Copy the listing that follows exactly. Its pictures do not belong in the copy.

%%

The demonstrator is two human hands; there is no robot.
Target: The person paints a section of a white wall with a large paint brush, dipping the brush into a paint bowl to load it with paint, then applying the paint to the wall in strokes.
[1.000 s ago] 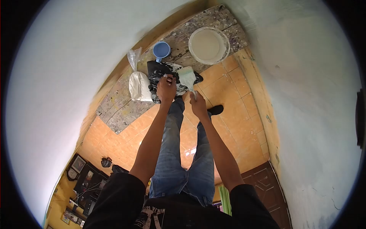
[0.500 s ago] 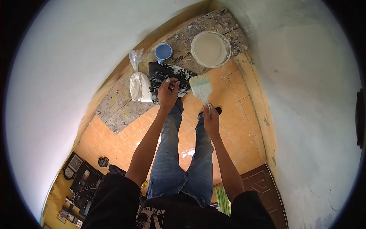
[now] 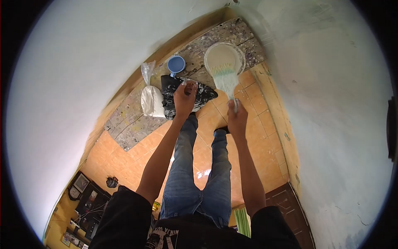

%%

[The answer]
The demonstrator is two human hands; there is no robot.
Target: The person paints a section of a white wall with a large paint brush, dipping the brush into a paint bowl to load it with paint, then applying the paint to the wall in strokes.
[1.000 s ago] 
[0.500 s ago] 
[now] 

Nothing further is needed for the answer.